■ **Dataset entries**
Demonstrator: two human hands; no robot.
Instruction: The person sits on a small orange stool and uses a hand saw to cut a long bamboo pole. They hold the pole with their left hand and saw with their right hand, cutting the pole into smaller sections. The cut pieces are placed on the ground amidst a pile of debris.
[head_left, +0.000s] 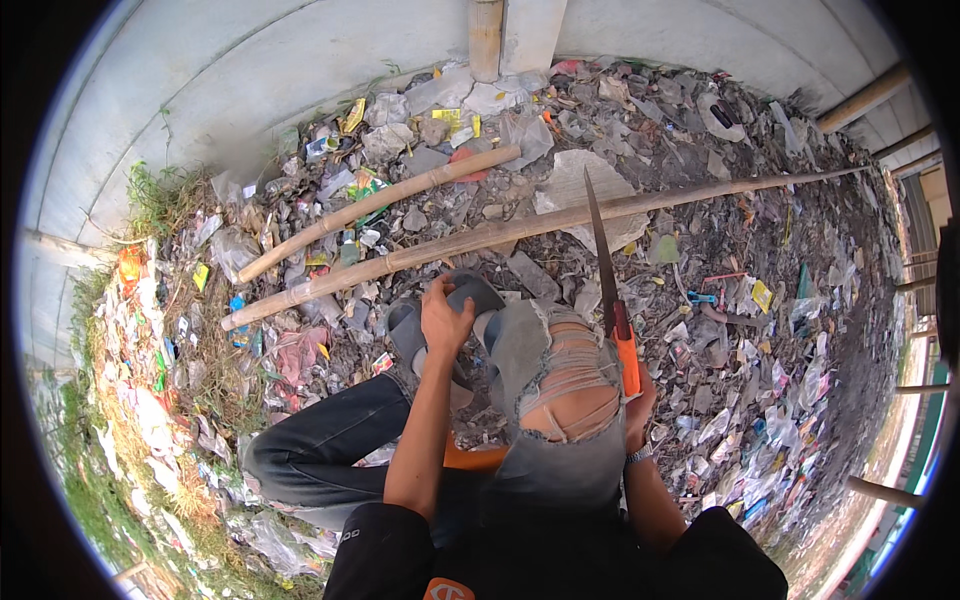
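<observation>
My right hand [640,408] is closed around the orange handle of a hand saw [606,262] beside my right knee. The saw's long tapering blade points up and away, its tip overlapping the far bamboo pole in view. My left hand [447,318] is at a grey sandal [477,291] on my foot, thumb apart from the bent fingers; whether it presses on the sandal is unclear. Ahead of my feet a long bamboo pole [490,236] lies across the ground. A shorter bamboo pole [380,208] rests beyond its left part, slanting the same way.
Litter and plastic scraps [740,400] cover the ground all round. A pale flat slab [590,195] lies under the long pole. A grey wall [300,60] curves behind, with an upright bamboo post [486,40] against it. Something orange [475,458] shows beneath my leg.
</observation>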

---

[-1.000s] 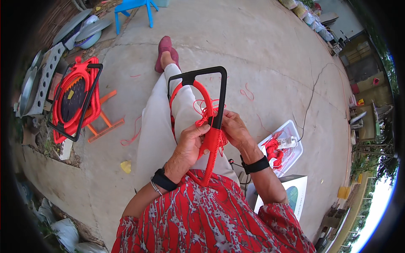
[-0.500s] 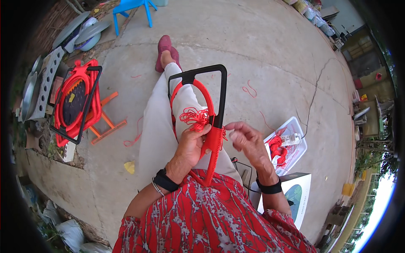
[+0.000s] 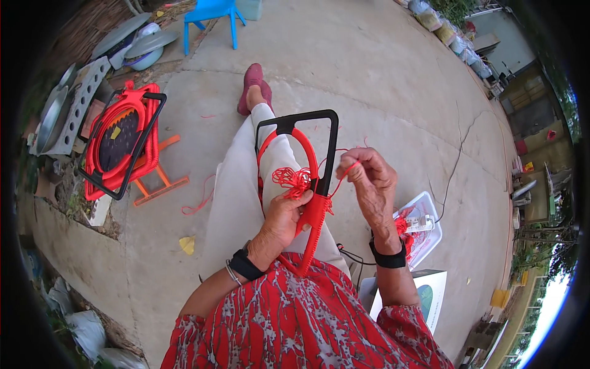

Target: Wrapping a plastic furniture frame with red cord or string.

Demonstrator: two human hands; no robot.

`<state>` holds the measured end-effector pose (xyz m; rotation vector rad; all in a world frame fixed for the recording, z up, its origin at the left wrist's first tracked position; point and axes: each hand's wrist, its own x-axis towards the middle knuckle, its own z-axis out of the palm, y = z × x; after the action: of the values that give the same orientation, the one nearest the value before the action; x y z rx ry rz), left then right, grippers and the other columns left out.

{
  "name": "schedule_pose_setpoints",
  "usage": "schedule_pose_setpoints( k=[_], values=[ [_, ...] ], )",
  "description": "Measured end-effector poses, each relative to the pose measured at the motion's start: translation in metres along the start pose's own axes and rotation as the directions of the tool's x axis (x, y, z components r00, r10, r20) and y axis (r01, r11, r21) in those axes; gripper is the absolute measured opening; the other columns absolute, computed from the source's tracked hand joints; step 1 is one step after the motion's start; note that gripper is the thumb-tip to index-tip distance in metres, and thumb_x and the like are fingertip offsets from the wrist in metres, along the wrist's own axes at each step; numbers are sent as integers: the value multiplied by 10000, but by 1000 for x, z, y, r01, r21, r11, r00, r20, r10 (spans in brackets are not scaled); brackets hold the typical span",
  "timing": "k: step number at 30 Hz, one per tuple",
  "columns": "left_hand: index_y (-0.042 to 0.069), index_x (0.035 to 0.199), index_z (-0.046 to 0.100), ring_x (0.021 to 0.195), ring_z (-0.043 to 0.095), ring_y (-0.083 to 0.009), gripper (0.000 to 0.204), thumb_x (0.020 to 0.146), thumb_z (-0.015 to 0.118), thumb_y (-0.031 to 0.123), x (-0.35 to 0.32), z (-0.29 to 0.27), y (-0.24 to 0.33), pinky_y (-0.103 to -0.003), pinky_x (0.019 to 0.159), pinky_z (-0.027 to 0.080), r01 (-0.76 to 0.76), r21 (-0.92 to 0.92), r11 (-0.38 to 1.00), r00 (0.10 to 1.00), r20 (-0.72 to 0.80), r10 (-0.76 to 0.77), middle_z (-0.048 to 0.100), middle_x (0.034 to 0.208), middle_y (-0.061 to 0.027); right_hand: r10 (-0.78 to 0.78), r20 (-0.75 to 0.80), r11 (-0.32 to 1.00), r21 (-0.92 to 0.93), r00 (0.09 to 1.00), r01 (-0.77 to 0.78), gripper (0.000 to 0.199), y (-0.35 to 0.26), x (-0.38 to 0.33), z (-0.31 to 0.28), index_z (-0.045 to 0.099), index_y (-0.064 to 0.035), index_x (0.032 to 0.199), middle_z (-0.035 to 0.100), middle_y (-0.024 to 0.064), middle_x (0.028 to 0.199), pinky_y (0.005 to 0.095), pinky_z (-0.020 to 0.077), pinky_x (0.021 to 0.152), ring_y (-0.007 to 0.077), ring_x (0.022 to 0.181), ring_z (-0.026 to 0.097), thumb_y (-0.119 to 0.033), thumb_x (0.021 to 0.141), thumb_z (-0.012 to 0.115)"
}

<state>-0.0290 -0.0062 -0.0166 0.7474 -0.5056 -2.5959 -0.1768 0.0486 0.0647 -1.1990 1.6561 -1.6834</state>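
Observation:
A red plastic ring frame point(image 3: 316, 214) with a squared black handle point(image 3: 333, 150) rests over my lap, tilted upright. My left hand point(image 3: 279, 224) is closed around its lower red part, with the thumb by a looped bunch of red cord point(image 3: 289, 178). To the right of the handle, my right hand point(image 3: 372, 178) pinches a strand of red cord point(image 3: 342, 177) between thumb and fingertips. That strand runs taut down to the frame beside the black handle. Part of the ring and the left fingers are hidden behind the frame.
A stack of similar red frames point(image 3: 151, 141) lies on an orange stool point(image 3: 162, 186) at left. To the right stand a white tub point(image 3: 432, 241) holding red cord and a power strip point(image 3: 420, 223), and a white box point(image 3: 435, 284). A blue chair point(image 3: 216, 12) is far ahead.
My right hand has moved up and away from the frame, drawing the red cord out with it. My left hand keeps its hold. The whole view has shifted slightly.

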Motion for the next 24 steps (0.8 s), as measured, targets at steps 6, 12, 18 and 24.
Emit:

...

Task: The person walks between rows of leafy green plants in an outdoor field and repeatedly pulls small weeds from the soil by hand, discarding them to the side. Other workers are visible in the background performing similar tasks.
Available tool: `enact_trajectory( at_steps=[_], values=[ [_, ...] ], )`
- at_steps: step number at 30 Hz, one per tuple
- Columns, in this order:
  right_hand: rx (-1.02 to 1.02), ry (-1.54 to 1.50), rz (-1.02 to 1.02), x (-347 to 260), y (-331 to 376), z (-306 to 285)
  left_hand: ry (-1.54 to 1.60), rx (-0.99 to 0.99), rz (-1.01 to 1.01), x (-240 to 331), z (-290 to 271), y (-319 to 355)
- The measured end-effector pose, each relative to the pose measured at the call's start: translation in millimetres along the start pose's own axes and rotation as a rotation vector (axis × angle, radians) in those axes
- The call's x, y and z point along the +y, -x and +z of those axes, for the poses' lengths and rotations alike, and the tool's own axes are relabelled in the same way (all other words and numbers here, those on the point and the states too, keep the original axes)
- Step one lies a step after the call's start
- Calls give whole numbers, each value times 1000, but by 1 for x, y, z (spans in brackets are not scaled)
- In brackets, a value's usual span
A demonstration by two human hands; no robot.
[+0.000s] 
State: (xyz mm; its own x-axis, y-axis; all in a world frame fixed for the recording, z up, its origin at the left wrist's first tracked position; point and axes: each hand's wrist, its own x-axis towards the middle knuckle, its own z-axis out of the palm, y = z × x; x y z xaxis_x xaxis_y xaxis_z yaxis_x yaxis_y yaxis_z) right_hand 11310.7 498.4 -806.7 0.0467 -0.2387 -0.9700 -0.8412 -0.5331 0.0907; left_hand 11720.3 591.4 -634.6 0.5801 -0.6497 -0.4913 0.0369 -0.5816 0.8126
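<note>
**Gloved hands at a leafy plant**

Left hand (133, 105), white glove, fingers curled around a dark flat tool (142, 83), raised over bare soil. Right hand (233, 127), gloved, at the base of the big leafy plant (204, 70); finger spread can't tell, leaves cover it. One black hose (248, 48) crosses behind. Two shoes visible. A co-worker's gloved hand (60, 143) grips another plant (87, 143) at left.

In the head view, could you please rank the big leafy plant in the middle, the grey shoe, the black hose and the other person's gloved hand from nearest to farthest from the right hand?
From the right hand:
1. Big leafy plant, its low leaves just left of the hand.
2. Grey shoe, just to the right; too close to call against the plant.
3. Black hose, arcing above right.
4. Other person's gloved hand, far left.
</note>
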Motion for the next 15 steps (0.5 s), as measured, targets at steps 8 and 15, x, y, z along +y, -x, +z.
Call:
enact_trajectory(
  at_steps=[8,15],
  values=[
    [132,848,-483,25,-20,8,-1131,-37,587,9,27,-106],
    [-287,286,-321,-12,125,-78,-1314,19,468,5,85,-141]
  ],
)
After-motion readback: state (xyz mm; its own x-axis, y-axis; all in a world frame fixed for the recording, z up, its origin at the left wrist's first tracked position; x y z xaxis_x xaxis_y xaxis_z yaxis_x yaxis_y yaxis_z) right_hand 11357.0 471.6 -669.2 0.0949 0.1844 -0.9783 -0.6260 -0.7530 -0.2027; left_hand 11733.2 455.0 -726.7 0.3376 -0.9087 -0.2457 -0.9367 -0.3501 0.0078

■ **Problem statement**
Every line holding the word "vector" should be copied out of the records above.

■ **Your solution**
`<state>` holds the measured end-effector pose (xyz m; rotation vector rad; all in a world frame fixed for the recording, z up, its origin at the left wrist's first tracked position; point and axes: each hand's wrist, its own x-axis towards the middle knuckle, its own z-axis out of the palm, y = z × x; after the action: of the values that give the same orientation, the one nearest the value before the action; x y z rx ry rz), left then right, grippers and the other columns left out.
- The measured end-effector pose, each relative to the pose measured at the call's start: translation in millimetres along the start pose's own axes and rotation as a rotation vector (axis × angle, radians) in those axes

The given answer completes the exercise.